[<prev] [next>] [<thread-prev] [thread-next>] [day] [month] [year] [list]
Message-ID: <AANLkTimWx4fnqA5hviwv8gOTH1eydC0SMllcmsQp8jSB@mail.gmail.com>
Date: Tue, 25 May 2010 17:02:17 +0200
From: Stephane Eranian <eranian@...gle.com>
To: Peter Zijlstra <peterz@...radead.org>
Cc: eranian@...il.com, linux-kernel@...r.kernel.org, mingo@...e.hu,
paulus@...ba.org, davem@...emloft.net, fweisbec@...il.com,
acme@...radead.org, ming.m.lin@...el.com,
perfmon2-devel@...ts.sf.net
Subject: Re: [PATCH] perf_events: fix event scheduling issues introduced by
transactional API (take 2)
Ok, the patch look good expect it needs:
static int x86_pmu_commit_txn(const struct pmu *pmu)
{
......
/*
* copy new assignment, now we know it is possible
* will be used by hw_perf_enable()
*/
memcpy(cpuc->assign, assign, n*sizeof(int));
cpuc->n_txn = 0;
return 0;
}
Because you always call cancel_txn() even when commit()
succeeds. I don't really understand why. I think it could be
avoided by clearing the group_flag in commit_txn() if it
succeeds. It would also make the logical flow more natural. Why
cancel something that has succeeded. You cancel when you fail/abort.

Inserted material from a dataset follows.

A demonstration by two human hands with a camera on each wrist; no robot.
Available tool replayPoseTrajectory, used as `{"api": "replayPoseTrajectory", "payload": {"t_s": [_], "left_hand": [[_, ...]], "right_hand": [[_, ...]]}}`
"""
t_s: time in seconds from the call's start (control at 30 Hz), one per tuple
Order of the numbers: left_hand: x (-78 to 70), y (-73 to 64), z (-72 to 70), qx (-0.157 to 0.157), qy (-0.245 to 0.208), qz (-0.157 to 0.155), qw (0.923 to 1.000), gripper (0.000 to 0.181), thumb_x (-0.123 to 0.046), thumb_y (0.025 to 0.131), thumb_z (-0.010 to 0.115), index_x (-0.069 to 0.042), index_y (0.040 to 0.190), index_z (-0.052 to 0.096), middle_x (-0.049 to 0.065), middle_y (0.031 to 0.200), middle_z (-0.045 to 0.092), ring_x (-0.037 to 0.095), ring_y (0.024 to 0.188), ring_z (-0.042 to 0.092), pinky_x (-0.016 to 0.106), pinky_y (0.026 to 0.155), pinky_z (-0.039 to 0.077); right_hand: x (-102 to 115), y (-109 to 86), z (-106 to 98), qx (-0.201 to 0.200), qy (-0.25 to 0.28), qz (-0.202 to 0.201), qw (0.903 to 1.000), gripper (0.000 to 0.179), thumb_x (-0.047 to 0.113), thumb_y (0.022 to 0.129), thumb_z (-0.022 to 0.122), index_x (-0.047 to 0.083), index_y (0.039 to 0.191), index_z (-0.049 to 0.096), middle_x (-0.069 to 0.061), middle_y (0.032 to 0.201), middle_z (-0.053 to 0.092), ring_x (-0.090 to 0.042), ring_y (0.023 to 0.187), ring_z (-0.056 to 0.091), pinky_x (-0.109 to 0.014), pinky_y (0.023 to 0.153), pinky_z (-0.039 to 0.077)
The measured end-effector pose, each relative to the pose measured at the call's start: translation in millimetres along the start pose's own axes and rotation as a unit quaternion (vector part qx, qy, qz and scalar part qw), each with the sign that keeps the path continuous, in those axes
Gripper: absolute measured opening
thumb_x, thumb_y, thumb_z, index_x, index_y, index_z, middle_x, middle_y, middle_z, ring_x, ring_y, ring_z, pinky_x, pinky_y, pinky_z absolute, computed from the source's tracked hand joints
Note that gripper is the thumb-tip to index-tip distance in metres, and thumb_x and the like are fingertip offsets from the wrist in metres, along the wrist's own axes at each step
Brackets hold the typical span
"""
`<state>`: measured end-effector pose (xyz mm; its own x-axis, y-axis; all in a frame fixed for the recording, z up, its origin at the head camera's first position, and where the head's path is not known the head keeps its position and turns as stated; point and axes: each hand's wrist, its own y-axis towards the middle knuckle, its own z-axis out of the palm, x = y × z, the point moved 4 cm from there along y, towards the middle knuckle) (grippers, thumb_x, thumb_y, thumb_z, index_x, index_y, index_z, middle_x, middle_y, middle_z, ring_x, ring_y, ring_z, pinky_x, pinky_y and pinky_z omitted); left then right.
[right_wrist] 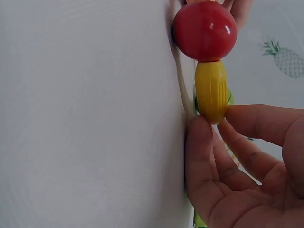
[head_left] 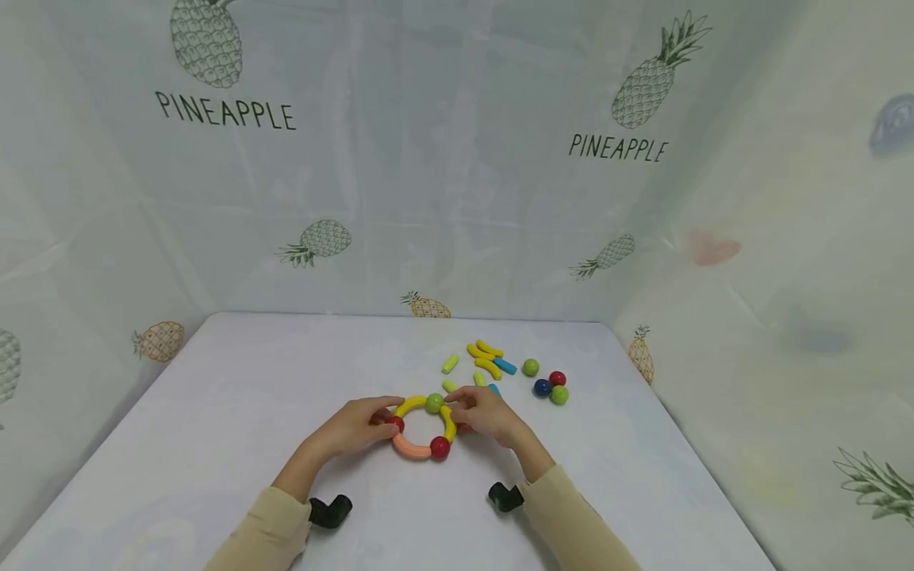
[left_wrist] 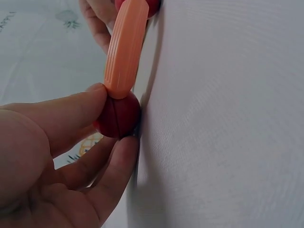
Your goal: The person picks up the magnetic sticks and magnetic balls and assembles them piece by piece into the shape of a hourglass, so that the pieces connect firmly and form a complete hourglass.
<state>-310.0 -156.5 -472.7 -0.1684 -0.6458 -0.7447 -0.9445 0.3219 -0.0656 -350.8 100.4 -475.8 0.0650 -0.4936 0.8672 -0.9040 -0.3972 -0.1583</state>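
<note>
On the table lies a ring of ribbed curved rods and balls. My left hand (head_left: 357, 427) pinches the dark red ball (left_wrist: 118, 116) at the ring's left side, between thumb and fingers. An orange curved rod (head_left: 412, 449) joins that ball to another red ball (head_left: 439, 448) at the near right. My right hand (head_left: 493, 414) pinches the right-hand yellow curved rod (right_wrist: 211, 90). The green ball (head_left: 435, 403) sits at the far side, between this rod and a second yellow curved rod (head_left: 410, 404). A further red piece shows partly beneath my right hand.
Beyond my right hand lie loose yellow curved rods (head_left: 489, 368), short light-green rods (head_left: 451, 364) and blue rods (head_left: 505, 365). Farther right sit green balls (head_left: 531, 367), a red ball (head_left: 558, 378) and a dark blue ball (head_left: 543, 388). A pineapple-printed curtain (head_left: 428, 159) hangs behind the white table (head_left: 236, 428).
</note>
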Motion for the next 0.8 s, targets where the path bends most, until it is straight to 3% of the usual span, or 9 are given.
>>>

On Tue, May 25, 2010 at 4:19 PM, Stephane Eranian <eranian@...gle.com> wrote:
> Ok, let me check. I think it is almost right.
>
> On Tue, May 25, 2010 at 4:03 PM, Peter Zijlstra <peterz@...radead.org> wrote:
>> On Tue, 2010-05-25 at 15:39 +0200, stephane eranian wrote:
>>> On Tue, May 25, 2010 at 3:35 PM, Peter Zijlstra <peterz@...radead.org> wrote:
>>> > On Tue, 2010-05-25 at 15:20 +0200, Stephane Eranian wrote:
>>> >
>>> >> With this patch, you can now overcommit the PMU even with pinned
>>> >> system-wide events present and still get valid counts.
>>> >
>>> > Does this patch differ from the one you send earlier?
>>> >
>>> Yes, it does. It changes the way n_added is updated.
>>>
>>> The first version was buggy (perf top would crash the machine).
>>> You cannot delay updating n_added until commit, because there
>>> are paths where you don't go through transactions. This version
>>> instead keeps the number of events last added and speculatively
>>> updates n_added (assuming success). If the transaction succeeds,
>>> then no correction is done (subtracting 0), if it fails, then the number
>>> of events just added to n_added is subtracted.
>>
>>
>> OK, just to see if I got it right, I wrote a similar patch from just the
>> changelog.
>>
>> Does the below look good?
>>
>> ---
>> arch/x86/kernel/cpu/perf_event.c | 13 +++++++++++++
>> kernel/perf_event.c | 11 +++++++----
>> 2 files changed, 20 insertions(+), 4 deletions(-)
>>
>> diff --git a/arch/x86/kernel/cpu/perf_event.c b/arch/x86/kernel/cpu/perf_event.c
>> index 856aeeb..be84944 100644
>> --- a/arch/x86/kernel/cpu/perf_event.c
>> +++ b/arch/x86/kernel/cpu/perf_event.c
>> @@ -106,6 +106,7 @@ struct cpu_hw_events {
>>
>> int n_events;
>> int n_added;
>> + int n_txn;
>> int assign[X86_PMC_IDX_MAX]; /* event to counter assignment */
>> u64 tags[X86_PMC_IDX_MAX];
>> struct perf_event *event_list[X86_PMC_IDX_MAX]; /* in enabled order */
>> @@ -983,6 +984,7 @@ static int x86_pmu_enable(struct perf_event *event)
>> out:
>> cpuc->n_events = n;
>> cpuc->n_added += n - n0;
>> + cpuc->n_txn += n - n0;
>>
>> return 0;
>> }
>> @@ -1089,6 +1091,14 @@ static void x86_pmu_disable(struct perf_event *event)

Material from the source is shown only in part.